Funky Inset phenomenon

 From: plish (MPLISHKA) 5 Dec 2012  (1 of 4)
 I drew a curve and then created a path using a curve as well. Extruded via a path. I then played around with some of the points on both the path and curve to tweak the shape. Saved a reloaded the shape. I then tried to do an insert on the top surface and it created a wierd cut all the way through and didn't eliminate the inner part of the inset. Thoughts? Thanks! ~plish Attachments:

 From: Michael Gibson 5 Dec 2012  (2 of 4)
 5589.2 In reply to 5589.1 Hi plish - part of the Inset process involves calculating offset surfaces, and with a kind of chaotic surface like you are showing there with a lot of little bumps and wiggles it makes offset surface creation very difficult. Part of the process of Inset involves doing offset calculations of the "side walls" around the inset face. Basically an offset surface is a new surface that is created by tracking along the surface normal by a particular distance. It's sort of like sticking a pole on the surface and moving it around and making a surface tracking along at the other end of the pole. When you have a lot of little bumps and wiggles in a surface, you can imagine that the movements of the "end of the pole" become magnified, and it's easy for the result surface to become self intersecting. Once that happens it will then cause further problems because surface/surface intersections will have problems when self intersecting surfaces (surfaces that fold back and forth over themselves) are involved. So the geometry that you have there with lots of bends and wiggles in it, is just generally unsuitable for anything involving offset calculations, so probably anything under the Offset set of commands (Offset, Shell, or Inset) will not be functional with that kind of geometry. You will need to create cleaner and less wiggly geometry in order for Offset, Inset, or Shell to really have much of a chance of working at all. Just in general NURBS modeling is not good at making shapes with lots of little lumps and wiggles in it.
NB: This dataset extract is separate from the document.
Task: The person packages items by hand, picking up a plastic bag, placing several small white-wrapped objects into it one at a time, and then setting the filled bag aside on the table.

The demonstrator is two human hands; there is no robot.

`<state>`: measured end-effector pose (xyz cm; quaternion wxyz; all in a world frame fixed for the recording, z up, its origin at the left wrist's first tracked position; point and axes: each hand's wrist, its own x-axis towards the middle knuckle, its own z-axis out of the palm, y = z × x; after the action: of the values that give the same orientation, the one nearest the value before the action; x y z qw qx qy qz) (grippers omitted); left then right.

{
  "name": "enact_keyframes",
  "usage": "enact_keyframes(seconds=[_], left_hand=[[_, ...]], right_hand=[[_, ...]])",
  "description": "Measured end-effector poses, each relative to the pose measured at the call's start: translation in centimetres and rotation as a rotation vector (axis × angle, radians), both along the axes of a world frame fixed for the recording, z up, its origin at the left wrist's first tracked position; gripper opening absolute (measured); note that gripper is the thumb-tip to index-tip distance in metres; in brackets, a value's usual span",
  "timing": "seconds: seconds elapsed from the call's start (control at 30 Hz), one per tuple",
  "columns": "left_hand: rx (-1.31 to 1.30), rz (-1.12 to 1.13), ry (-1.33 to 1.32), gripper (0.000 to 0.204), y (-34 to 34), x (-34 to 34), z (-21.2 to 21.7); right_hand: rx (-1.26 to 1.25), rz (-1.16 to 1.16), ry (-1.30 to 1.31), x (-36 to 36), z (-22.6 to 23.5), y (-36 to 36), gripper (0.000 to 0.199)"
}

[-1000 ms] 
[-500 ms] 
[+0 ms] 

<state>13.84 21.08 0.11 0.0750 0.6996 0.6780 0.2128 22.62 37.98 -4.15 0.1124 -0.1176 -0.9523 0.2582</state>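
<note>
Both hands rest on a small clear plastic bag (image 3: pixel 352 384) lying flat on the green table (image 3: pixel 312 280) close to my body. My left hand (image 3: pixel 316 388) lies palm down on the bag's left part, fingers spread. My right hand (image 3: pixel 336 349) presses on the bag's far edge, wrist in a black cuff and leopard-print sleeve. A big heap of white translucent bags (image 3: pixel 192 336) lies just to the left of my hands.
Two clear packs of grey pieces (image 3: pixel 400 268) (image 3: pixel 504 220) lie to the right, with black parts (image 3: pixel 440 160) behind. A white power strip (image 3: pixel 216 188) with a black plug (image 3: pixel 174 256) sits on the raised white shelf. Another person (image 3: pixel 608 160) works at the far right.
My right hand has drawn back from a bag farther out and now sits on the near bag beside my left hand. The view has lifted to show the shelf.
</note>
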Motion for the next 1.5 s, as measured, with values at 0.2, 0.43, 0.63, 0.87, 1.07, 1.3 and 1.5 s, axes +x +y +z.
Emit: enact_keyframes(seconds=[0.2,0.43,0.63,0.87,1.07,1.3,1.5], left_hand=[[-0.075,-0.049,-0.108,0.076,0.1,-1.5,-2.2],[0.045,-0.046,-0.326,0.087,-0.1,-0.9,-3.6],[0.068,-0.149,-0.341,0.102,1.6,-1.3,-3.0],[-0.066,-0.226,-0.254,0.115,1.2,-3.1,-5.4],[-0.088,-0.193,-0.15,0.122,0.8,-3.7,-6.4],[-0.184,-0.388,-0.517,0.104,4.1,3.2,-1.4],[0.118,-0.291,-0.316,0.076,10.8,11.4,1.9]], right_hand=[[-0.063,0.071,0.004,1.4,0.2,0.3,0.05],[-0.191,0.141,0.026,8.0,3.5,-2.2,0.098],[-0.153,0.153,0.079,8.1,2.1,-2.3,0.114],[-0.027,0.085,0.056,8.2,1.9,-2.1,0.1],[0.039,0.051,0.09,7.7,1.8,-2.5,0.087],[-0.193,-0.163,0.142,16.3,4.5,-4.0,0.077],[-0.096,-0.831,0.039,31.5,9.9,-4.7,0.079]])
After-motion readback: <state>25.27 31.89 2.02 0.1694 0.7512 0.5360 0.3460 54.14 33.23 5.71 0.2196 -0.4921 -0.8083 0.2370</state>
If you need to do stuff that's shaped like that you would be better off using a polygon modeling package instead where you can do sub-d modeling, those programs are more focused on making organic shapes. MoI is much more focused on making sort of smoother semi-mechanical type shapes. It is possible to make lumpy/bumpy/chaotic shapes for some purposes, but just as you've seen here there will be many areas of the toolset such as offsets and also booleans (when you have self-intersecting surfaces) that will not be usable with such geometry. That's a generally expected consequence of that kind of geometry. - Michael

 From: Michael Gibson 5 Dec 2012  (3 of 4)
 5589.3 In reply to 5589.1 Also Filleting involves some offset calculations inside of it as well, so often times Fillet will also not work on chaotic lumpy things like that as well. Booleans will probably work as long as the surfaces involved are not actually self intersecting. The big problem really is in areas like indicated with the red arrow here: You've got such a tight bend in both directions of the surface in those areas that hardly any offsetting at all will have the offset result end up sticking back through itself, once that happens it's very difficult for various other calculations to work on it very well. It could even be possible that your surface there is actually self-intersecting already even before any offset is applied to it.... I can't be entirely certain by just looking at a screenshot. By the way it helps a lot if you can post the 3DM model file of the stuff you are asking about instead of just a screenshot, because 3DM files can be closely examined and looked at from different angles, etc... which is not really possible to do with a screenshot. Here's an example of the kind of messy results that an offset of a relatively large amount will generate as it goes around a tight bend: If your shapes are set up in such a way that will cause this kind of self-intersecting / bunching / self-crossing type results during part of the calculation it will generally not work, so this is generally a situation that you should try to avoid. If the models that you need to build are typically full of lots of wiggly bumpy surfaces like this, that's usually a sign that you're not really using "the right tool for the job" - that kind of stuff is better suited for either a polygon modeling program or a brush sculpting program like ZBrush, and not a precision drawing / CAD type program like MoI. Depending on what you are doing sometimes it can work well to use MoI to build some initial broad smooth forms and then use ZBrush to add little detail bumps and engraving as a separate stage though. - Michael Attachments:

 From: plish (MPLISHKA) 5 Dec 2012  (4 of 4)
 5589.4 In reply to 5589.3 Michael, I was basically pushing the envelope with what I could try to do. It's not typical for the work I do but I enjoy playing ;-) I did find out that fillets didn't work either ;-) The inset I was doing only went down to the line near the top. Sometimes I can take that top part off and it reveals a surface that I can thicken up to create the inset. It looks like the valleys/peaks between squiggle control points can't be less than the thickness (or twice the thickness) of the wall on the inset. And as you said, the depth can go into the funky bend areas or things just go to pieces. As always, thanks!